What are polygonal numbers?
Definition
In mathematics, polygonal numbers are nonnegative integers that are represented by regular polygons made of geometrically arranged, evenly spaced points. When the number of equidistant points used to represent a polygon expands, it enlarges in size in a predictable way.
Typically, a geometric figure made up of dots is used to represent polygonal numbers. The number of dots used rises in subsequent polygons, expanding from a central point outward. Triangles, squares, pentagons, and hexagons are the shapes of the first four polygonal numbers.

The foundation of polygonal numbers, as demonstrated in the image above, is to consider all polygonal forms and sizes as numerical values. The blue dots represent triangular numbers that fall into the sequence of 1, 3, 6, 10, and so forth. The green dots represent square numbers, which lead to the numbers 1, 4, 9, 16, 25, and so on. The orange dots represent pentagonal numbers in the following order: 1, 5, 12, 22, 35, 51, 70, etc.

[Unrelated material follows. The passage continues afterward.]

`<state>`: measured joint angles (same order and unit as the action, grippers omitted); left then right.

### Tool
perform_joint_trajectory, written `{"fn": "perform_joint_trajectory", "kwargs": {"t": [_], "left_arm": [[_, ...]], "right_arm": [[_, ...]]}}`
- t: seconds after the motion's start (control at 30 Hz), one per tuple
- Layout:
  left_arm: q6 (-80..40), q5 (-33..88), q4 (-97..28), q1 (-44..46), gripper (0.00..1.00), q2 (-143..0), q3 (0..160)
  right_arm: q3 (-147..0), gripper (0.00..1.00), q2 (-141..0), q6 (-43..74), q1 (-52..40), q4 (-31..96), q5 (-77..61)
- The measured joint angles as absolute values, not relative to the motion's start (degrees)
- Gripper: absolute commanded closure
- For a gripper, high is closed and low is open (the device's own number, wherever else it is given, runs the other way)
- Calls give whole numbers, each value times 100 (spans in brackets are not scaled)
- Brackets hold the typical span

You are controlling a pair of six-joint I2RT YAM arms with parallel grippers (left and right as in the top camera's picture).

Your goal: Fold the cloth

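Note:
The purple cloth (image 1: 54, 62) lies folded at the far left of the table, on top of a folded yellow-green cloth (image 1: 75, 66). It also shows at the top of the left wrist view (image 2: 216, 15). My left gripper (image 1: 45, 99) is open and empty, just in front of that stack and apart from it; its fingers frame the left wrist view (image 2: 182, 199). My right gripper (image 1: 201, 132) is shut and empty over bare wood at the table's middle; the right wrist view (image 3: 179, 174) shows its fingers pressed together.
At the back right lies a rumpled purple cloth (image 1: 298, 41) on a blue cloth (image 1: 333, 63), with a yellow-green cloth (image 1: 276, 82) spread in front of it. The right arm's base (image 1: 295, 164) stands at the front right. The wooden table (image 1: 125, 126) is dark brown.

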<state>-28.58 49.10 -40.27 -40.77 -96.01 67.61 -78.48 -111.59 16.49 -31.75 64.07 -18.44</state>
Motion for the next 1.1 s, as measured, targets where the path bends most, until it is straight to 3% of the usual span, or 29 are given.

The sequence of hexagonal numbers, represented by the red dots, is 1, 6, 15, 28, 45, and so forth.
How to find the next polygonal number?
Let us use dots to show the next triangular, square, and pentagonal numbers.
The augmenting array of dots of polygonal numbers has the following stages.
The first polygonal number is always 1.
The polygon’s vertex count is the second number.
The third and subsequent values can be obtained by adding one point to each of two adjacent sides, followed by creating another regular polygon on top of the first.
Triangular Numbers
The first triangular number is 1.

The second triangular number is 3 since a triangle has three vertices.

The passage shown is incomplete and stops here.